AVAILABLE DATA.

--------------------

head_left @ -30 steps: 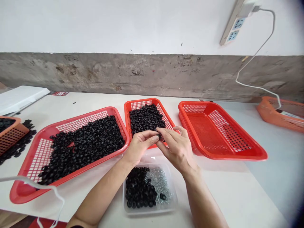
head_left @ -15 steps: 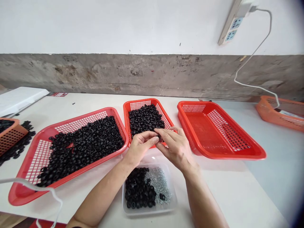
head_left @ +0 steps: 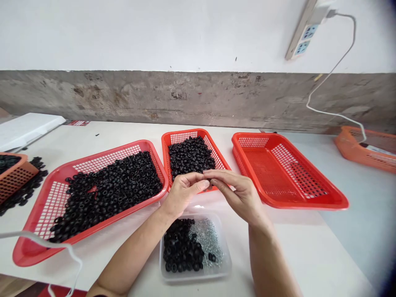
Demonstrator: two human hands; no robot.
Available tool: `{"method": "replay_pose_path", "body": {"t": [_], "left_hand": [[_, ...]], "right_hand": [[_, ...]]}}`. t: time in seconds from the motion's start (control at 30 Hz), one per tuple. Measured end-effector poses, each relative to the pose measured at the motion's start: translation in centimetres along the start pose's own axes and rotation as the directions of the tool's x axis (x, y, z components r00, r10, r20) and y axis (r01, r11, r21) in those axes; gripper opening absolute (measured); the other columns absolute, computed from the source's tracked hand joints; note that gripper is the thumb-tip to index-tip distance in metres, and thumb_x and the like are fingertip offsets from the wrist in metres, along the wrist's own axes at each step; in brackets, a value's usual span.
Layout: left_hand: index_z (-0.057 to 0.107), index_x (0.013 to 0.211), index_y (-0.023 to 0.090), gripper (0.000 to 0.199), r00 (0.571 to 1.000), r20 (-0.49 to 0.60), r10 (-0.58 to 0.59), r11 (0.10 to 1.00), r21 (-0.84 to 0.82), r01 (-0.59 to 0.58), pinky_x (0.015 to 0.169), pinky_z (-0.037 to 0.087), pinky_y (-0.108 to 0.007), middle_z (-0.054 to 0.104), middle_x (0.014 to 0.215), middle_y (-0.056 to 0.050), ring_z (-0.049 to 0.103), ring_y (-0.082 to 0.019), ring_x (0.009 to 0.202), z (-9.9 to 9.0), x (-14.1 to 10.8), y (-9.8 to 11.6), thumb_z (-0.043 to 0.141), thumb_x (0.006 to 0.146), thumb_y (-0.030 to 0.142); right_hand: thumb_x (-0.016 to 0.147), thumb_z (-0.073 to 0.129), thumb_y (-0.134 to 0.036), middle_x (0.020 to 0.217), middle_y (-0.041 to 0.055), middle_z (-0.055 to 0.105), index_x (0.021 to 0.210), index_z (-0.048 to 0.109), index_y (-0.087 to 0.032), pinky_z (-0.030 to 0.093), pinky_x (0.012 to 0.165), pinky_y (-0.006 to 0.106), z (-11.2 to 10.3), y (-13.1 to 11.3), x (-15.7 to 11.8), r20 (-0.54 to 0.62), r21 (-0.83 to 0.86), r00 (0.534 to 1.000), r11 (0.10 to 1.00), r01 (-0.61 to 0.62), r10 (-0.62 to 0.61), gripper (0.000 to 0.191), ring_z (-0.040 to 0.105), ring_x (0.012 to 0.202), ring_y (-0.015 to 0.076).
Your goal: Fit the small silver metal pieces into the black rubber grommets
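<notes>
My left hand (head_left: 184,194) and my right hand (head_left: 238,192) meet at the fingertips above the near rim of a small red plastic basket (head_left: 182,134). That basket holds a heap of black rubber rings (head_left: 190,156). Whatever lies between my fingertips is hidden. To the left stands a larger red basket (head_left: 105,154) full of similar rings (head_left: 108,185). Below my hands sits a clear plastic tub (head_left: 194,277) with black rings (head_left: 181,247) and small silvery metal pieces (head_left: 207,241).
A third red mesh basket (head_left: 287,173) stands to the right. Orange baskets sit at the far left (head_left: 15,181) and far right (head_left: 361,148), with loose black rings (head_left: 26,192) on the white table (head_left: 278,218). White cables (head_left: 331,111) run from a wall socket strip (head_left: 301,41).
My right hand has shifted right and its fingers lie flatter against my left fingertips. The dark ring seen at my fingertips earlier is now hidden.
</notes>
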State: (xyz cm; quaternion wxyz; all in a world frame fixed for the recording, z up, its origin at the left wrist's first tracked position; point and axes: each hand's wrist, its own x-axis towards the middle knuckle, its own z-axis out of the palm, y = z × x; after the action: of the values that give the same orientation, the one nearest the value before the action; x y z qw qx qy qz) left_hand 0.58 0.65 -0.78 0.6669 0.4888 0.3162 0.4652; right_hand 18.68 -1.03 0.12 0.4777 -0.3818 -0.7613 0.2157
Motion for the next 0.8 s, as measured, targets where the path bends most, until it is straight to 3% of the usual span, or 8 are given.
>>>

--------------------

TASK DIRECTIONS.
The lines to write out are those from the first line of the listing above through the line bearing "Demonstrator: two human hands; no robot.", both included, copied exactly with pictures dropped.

ANSWER TO THIS EXERCISE.
head_left @ -30 steps: 
head_left @ -15 steps: 
head_left @ +0 steps: 
Demonstrator: two human hands; no robot.

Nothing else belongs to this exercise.